** Problem **
Within the records below, how many lines hold the string "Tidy"? State that number and nothing else.

** The input **

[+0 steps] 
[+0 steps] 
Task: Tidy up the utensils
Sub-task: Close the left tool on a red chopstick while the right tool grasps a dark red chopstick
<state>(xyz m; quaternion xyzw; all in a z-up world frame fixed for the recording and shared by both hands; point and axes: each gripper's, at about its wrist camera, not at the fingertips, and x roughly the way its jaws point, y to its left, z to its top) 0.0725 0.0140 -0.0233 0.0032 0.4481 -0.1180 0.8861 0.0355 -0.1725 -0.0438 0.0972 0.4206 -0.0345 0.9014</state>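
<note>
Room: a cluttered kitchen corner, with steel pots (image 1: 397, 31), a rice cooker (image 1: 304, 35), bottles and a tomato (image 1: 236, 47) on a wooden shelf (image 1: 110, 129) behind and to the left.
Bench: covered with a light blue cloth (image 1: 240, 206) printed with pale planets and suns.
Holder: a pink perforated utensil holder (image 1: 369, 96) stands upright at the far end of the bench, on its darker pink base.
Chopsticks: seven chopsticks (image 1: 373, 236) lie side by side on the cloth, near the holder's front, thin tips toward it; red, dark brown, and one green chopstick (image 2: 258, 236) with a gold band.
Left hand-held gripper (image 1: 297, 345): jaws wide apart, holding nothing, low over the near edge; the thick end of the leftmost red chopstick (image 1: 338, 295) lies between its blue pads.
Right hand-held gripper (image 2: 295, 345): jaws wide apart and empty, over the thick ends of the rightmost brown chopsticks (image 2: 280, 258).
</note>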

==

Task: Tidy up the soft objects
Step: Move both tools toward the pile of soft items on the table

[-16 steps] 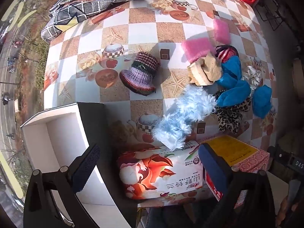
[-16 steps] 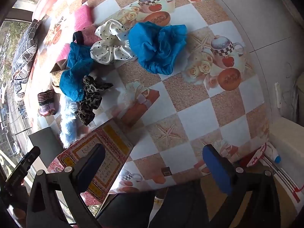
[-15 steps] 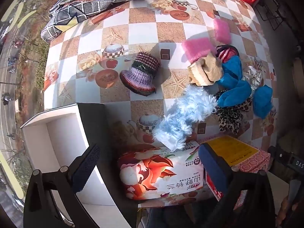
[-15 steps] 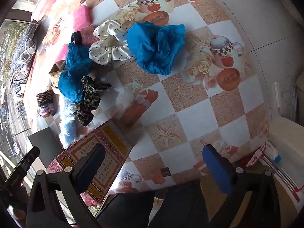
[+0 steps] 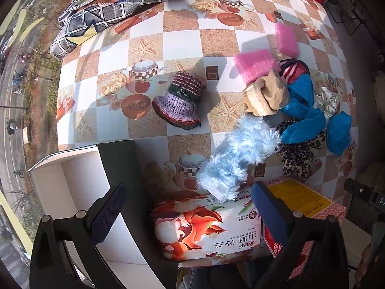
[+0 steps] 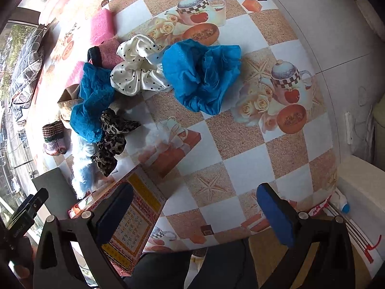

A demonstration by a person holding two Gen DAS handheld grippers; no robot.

** Answer to the problem **
2